The Alto Río building (Spanish: Edificio Alto Río) was a 14-story apartment building located on Los Carrera Avenue, in the city of Concepción, Chile. Just one year after its completion, the building collapsed and broke in half due to the 2010 Chile earthquake.

== Collapse ==
Alto Río was the only multi-story building that suffered a near-complete collapse during the 8.8 earthquake that hit central Chile on 27 February 2010. At 3:34 a.m. local time (6:34 a.m UTC), the full structure broke in two and trapped most of its residents inside. The official final death toll counted 8 people, while nearly other 70 were rescued alive with injuries.

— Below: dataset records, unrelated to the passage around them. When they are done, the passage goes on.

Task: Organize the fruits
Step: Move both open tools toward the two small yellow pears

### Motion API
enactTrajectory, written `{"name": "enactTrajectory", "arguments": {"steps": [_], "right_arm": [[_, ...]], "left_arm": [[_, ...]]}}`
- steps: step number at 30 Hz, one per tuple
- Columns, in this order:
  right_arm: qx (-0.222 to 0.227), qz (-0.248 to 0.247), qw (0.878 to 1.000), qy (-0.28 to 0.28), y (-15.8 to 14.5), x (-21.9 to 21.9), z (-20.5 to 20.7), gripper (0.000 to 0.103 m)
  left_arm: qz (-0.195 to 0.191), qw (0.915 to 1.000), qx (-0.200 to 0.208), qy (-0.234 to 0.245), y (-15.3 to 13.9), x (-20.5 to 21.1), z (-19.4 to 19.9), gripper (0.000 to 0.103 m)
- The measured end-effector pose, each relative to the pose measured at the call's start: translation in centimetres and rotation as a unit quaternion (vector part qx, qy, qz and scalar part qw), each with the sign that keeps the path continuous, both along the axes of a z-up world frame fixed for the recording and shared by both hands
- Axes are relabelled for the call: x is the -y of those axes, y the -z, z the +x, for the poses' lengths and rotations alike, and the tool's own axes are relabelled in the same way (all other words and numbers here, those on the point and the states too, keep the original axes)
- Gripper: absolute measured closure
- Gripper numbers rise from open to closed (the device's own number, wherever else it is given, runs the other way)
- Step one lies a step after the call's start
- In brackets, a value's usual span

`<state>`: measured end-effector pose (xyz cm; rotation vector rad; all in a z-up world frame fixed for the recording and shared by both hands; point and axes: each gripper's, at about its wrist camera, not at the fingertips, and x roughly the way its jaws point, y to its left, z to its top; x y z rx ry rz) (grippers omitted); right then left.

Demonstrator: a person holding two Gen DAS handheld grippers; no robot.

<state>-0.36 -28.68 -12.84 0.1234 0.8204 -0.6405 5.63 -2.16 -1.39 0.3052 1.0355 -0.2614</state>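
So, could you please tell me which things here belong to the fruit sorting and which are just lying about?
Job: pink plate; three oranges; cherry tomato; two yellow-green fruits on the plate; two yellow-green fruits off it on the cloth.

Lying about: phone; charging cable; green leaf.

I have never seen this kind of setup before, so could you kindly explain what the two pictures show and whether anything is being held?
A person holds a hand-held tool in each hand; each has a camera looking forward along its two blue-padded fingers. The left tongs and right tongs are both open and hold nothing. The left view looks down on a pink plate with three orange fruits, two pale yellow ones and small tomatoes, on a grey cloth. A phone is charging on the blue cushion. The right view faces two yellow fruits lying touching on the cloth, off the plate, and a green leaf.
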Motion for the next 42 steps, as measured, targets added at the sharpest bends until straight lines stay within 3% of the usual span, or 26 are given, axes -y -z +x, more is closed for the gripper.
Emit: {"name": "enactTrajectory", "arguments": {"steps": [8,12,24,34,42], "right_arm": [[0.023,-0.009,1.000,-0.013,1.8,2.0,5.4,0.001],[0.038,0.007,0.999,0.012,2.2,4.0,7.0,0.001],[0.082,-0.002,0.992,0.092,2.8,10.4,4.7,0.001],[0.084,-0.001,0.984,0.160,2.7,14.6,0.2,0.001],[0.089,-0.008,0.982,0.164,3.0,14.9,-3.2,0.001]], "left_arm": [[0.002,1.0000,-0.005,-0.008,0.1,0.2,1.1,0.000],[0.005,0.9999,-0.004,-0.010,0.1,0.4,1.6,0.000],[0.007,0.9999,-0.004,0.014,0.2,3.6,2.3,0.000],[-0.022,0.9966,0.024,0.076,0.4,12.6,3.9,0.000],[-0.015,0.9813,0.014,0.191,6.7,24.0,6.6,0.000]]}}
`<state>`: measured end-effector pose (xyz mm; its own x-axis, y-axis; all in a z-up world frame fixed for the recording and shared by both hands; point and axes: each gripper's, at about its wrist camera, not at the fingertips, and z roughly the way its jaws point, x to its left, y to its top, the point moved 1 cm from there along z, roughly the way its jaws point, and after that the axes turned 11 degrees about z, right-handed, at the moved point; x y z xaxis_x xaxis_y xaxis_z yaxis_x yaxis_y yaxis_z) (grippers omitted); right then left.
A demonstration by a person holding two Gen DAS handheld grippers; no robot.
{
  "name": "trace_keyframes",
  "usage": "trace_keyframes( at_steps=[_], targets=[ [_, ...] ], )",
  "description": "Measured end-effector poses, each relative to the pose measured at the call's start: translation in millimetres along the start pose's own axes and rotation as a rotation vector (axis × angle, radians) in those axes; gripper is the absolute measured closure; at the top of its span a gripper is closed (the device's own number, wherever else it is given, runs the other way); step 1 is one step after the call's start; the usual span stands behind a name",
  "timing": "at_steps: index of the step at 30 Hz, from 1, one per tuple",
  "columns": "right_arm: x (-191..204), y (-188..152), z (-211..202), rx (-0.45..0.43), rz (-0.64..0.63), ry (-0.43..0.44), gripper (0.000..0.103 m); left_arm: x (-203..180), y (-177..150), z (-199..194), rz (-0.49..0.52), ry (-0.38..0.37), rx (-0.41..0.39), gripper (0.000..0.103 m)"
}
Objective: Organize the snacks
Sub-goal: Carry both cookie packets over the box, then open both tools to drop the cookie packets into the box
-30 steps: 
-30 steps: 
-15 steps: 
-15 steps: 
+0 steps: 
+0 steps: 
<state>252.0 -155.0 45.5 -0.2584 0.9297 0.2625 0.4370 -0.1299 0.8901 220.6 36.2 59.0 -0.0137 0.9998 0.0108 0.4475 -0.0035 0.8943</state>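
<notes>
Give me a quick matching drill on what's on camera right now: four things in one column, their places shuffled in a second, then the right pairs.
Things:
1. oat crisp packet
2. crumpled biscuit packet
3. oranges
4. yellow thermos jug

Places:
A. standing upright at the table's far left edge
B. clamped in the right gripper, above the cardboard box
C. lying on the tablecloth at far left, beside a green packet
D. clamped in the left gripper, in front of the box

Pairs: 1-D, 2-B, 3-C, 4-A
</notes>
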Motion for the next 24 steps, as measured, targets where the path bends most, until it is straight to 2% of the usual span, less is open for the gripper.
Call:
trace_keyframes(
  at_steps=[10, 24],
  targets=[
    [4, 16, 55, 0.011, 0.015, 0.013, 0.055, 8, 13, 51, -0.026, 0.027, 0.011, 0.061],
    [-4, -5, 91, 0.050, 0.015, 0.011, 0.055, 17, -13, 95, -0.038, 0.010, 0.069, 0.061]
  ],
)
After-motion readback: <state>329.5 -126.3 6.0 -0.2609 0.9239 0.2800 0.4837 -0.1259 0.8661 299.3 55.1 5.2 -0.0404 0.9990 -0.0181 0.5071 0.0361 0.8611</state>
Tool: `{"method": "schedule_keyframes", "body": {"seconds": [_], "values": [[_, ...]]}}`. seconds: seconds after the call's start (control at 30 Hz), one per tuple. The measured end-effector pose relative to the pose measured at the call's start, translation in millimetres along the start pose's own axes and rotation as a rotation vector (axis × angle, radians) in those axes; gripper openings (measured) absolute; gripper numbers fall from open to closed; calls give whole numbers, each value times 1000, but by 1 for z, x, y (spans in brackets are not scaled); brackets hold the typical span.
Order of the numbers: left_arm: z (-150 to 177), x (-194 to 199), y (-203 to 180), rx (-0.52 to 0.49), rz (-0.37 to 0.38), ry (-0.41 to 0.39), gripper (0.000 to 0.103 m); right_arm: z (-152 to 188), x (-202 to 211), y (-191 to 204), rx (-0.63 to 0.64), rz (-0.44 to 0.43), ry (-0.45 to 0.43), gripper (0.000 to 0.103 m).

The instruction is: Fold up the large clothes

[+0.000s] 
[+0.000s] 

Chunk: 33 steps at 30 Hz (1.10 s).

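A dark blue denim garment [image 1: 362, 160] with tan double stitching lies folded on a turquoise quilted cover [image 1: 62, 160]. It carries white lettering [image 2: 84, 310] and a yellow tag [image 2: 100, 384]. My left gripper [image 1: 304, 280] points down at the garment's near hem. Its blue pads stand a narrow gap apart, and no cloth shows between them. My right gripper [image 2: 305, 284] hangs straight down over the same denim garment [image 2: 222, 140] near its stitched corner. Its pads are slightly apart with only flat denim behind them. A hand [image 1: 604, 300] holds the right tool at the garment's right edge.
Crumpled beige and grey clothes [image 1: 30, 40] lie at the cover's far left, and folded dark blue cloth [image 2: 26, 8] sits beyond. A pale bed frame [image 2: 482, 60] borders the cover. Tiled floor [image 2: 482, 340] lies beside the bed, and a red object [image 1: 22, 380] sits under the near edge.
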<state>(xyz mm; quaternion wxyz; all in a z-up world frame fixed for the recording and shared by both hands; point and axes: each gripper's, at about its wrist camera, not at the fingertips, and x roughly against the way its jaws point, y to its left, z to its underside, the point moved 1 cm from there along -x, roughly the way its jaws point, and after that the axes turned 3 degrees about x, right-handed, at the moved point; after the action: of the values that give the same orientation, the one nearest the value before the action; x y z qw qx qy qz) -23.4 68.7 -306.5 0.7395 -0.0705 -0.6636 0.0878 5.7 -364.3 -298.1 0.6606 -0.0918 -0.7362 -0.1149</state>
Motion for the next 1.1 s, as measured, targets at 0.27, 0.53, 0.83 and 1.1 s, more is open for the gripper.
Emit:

In January 2011, the former residents were allowed to enter and recover some of their personal belongings. Many stated they could take some valued objects and others were able to retrieve their cars..The overturned and fractured Alto Rio apartment building in Concepcion became the emblematic image of the Chile earthquake of 2010.

=== Investigation ===
The legal case was known as "Alto Río Case" and lasted for over two years, including four months of hearings, thus becoming the longest trial process after the 2000-2005 Chilean Judicial Reform. The defendants were: construction company Socovil's CEO Juan Ignacio Ortigosa, sales manager Felipe Parra, engineers René Petinelli and Pedro Ortigosa, project manager Ricardo Baeza, construction director Mario Valeria and construction managers Héctor Torres and José Luis Paredes. On 31 October 2012, all but engineer Petinelli were acquitted. The ruling caused public outrage, even among governmental authorities and parliament members.